Page MenuHomePhabricator

Add API (option) to format Wikidata entities as plain text in bulk
Closed, ResolvedPublicFeature

Description

Feature summary (what you would like to be able to do and where):
As a developer using Wikidata data, I would like an API that allows me to display entities using their labels (or lemmas) in plain text.
None of the current options are fully adequate:

  • wbgetentities with props=labels, languages= + languagefallback= comes close, but is inefficient (it always loads the full entity data, rather than using the term store) and requires users to implement their own handling for entities without labels (such as lexemes)
  • wbformatvalue supports all entity types and several output formats, including plain text, but can only format one value at a time
  • wbformatentities (T207484) can format up to 50 entities at a time, but only supports HTML output
  • the REST API, as far as I can tell, can only process one entity at a time, doesn’t support lexemes, and has separate URL paths for different entity types
  • the Wikidata Query Service supports even more than 50 entities at a time, but its efficiency is a mixed bag, it’s already overloaded, language fallback requires more work (list all fallback languages explicitly), and a solution based on WDQS still requires custom handling for entities without labels (such as lexemes)

Use case(s) (list the steps that you performed to discover that problem, and describe the actual underlying problem which you want to solve.

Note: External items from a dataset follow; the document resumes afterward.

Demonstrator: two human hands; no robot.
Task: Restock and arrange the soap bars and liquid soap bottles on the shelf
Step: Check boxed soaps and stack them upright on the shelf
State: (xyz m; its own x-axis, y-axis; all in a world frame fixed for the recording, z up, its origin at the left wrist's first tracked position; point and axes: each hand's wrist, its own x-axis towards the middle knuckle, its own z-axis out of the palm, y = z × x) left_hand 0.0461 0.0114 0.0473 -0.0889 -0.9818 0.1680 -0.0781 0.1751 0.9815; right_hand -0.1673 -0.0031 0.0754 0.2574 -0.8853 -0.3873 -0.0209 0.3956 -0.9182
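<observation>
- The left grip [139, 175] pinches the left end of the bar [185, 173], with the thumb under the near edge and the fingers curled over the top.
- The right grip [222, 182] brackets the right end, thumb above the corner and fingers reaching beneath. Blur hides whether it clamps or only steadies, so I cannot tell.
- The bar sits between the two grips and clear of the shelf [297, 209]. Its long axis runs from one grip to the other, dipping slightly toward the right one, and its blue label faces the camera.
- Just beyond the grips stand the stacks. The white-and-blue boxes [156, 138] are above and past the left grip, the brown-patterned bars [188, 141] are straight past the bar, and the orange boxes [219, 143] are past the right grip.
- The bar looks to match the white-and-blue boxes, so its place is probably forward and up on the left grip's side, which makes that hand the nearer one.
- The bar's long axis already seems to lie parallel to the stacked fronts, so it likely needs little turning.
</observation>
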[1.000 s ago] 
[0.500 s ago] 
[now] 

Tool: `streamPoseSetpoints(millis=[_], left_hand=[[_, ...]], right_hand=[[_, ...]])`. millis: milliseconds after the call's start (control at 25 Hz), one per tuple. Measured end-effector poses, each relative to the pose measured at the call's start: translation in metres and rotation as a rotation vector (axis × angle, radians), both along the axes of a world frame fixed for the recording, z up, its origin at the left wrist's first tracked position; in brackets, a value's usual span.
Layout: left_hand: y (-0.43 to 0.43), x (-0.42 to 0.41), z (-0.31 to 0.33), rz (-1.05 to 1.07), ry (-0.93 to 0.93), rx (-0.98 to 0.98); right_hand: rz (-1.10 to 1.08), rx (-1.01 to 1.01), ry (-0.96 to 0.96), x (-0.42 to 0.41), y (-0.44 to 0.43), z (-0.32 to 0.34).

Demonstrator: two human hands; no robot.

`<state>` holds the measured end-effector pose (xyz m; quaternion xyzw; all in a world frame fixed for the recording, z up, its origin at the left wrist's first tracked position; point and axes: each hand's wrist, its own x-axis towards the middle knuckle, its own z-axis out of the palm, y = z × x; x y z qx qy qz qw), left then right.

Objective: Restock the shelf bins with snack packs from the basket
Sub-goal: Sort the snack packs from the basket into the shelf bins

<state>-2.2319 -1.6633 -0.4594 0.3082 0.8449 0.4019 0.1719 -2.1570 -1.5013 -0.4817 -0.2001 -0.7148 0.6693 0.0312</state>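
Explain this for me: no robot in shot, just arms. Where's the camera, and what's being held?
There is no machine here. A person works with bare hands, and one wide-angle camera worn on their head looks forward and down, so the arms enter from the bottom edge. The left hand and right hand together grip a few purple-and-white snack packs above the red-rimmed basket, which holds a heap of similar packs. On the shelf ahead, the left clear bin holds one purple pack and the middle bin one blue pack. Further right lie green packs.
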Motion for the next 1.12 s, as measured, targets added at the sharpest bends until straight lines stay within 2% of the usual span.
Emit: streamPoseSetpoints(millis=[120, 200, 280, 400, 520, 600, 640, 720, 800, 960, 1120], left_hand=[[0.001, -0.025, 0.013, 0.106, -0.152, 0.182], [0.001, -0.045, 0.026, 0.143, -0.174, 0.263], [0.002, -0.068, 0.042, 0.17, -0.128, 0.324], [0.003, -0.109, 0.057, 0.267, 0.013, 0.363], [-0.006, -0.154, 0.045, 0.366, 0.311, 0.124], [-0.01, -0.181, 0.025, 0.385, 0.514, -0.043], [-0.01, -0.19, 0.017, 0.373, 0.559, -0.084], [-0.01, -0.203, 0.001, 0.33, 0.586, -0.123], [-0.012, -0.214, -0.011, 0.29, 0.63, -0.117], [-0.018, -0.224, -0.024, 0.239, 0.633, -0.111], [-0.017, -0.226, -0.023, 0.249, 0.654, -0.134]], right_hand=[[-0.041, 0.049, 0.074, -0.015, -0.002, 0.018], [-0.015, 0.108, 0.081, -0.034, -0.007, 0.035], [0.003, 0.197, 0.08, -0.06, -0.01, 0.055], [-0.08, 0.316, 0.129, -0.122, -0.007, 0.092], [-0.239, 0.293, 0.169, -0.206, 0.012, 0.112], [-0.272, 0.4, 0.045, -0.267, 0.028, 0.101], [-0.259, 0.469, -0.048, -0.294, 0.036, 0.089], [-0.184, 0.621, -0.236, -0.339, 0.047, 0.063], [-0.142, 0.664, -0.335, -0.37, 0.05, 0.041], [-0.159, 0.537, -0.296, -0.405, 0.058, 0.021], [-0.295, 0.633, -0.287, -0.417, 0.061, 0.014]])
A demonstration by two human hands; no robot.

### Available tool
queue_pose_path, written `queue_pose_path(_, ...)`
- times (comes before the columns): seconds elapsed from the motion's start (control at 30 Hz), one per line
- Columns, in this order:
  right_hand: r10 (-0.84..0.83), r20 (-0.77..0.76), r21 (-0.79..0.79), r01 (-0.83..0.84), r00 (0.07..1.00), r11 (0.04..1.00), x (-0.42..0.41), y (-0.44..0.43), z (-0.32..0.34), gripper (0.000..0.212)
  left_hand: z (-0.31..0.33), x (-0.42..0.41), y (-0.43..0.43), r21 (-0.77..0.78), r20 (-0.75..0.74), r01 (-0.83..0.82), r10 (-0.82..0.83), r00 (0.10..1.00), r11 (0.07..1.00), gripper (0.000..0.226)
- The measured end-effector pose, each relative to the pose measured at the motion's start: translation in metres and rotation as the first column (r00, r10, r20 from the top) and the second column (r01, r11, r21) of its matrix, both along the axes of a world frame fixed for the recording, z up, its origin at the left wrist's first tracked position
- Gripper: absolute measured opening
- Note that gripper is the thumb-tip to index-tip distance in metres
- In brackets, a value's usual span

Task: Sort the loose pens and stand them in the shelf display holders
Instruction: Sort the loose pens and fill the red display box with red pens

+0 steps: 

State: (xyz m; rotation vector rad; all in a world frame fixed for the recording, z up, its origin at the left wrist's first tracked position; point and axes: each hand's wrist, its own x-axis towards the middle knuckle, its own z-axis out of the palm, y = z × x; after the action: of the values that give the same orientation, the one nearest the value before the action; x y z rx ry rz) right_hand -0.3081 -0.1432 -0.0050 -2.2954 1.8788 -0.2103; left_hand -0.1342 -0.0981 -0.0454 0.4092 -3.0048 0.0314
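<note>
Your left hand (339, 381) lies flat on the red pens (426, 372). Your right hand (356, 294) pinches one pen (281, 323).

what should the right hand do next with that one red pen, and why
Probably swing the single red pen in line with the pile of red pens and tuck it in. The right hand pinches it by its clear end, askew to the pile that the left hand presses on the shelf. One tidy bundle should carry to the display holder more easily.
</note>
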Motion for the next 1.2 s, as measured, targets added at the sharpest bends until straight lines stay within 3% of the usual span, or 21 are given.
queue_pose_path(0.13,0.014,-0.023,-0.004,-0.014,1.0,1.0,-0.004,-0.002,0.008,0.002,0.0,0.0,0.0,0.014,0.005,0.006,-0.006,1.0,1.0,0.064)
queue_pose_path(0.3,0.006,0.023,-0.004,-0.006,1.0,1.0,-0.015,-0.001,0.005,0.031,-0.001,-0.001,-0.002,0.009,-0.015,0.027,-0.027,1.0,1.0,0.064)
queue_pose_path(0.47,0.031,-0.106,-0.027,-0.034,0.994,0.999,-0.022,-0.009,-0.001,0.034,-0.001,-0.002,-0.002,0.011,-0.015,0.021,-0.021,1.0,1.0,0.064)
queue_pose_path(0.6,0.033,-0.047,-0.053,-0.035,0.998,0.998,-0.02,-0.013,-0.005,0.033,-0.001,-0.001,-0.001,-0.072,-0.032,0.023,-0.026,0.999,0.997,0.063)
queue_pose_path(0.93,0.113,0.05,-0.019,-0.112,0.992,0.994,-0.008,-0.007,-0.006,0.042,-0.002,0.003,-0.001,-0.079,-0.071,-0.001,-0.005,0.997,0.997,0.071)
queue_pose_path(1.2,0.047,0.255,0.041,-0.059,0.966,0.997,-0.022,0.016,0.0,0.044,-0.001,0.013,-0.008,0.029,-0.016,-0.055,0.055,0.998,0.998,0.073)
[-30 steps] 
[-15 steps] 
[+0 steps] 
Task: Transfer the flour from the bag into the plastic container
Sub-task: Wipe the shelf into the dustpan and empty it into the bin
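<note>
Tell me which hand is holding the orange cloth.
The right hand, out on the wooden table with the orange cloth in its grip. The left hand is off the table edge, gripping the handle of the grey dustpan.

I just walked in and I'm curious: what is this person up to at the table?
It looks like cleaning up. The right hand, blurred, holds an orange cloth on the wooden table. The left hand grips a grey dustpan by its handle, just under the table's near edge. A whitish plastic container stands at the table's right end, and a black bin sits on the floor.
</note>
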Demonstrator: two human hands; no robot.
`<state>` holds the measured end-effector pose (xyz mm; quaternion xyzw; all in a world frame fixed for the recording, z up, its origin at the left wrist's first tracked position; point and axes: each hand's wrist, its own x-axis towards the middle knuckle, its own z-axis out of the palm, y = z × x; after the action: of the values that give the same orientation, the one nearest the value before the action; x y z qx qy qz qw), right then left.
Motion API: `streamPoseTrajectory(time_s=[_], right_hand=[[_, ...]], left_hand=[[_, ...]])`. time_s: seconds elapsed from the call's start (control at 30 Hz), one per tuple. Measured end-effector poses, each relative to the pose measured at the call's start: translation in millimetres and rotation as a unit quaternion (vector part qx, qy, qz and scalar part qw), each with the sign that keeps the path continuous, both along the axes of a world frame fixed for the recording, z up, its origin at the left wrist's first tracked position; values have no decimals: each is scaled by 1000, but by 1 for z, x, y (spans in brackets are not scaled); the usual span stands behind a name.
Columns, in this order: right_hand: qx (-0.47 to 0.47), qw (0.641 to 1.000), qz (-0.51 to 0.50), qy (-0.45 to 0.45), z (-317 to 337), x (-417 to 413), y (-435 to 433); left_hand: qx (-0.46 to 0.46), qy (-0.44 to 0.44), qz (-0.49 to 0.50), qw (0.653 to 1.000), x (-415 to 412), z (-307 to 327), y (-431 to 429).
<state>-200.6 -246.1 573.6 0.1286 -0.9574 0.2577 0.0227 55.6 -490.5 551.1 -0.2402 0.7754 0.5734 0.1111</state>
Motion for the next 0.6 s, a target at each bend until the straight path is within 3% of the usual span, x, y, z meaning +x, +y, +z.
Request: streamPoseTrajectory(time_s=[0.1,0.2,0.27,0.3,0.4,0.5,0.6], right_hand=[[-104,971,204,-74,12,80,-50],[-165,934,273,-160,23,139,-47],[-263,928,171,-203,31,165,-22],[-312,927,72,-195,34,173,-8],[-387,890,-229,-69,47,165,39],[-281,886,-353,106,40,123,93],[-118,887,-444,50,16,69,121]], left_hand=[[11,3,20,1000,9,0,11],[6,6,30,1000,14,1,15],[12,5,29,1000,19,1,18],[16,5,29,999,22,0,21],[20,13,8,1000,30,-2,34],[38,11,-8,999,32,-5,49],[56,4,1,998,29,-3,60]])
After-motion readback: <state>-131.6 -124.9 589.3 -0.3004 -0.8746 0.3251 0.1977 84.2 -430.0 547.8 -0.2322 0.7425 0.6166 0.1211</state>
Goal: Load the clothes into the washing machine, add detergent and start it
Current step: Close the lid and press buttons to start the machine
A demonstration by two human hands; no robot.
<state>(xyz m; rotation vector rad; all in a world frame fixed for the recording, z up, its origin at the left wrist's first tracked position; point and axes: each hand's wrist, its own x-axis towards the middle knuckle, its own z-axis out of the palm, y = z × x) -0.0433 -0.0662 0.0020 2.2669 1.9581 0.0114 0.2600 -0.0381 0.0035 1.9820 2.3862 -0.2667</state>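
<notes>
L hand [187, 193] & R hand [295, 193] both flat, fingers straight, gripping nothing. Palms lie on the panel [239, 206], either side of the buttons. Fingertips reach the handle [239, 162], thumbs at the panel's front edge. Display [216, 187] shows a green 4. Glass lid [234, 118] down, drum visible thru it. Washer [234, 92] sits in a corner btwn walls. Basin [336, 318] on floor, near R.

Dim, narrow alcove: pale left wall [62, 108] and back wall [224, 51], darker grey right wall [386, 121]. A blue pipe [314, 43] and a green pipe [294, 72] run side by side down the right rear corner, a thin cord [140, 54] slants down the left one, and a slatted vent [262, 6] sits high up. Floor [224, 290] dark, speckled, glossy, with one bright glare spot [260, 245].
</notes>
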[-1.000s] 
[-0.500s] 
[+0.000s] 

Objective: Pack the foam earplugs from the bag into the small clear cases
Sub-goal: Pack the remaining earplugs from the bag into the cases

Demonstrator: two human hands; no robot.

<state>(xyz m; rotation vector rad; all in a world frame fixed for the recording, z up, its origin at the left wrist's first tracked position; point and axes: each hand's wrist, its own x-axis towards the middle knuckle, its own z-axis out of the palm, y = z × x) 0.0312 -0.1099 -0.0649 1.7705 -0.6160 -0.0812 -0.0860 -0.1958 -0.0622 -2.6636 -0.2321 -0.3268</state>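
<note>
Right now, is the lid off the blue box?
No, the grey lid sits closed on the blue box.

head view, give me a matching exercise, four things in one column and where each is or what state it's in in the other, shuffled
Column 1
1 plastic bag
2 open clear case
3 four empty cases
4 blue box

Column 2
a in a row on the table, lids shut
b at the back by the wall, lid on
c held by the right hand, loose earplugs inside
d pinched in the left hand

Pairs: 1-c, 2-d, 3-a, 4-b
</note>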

Do not describe only a solution):
Tool-wdactle is one project that needs this. Currently, I use wbformatentities and parse the returned HTML to strip it back down to plain text, but this is inefficient and unsatisfying.

Benefits (why should this be implemented?):
More developers could use an API offering that puts less strain on server resources.

Event Timeline

Change #1143558 had a related patch set uploaded (by Lucas Werkmeister; author: Lucas Werkmeister):

[mediawiki/extensions/Wikibase@master] repo: Add generate= parameter to wbformatentities API

https://gerrit.wikimedia.org/r/1143558

Change #1143558 merged by jenkins-bot:

[mediawiki/extensions/Wikibase@master] repo: Add generate= parameter to wbformatentities API

https://gerrit.wikimedia.org/r/1143558

Mentioned in SAL (#wikimedia-cloud) [2025-05-23T16:47:55Z] <wmbot~lucaswerkmeister@tools-bastion-13> deployed df1752303e (use action=wbformatentities with generate=text/plain, cc T393691)

LucasWerkmeister claimed this task.

The commit mentioned above seems to work like a charm \o/ I haven’t benchmarked the API rigorously, but it looks like it’s slightly more efficient both server-side (formatting plain text is less work than formatting HTML) and client-side (I no longer have to feed the HTML to a DOMParser to extract the label with a querySelector).

I think we can go ahead and close this.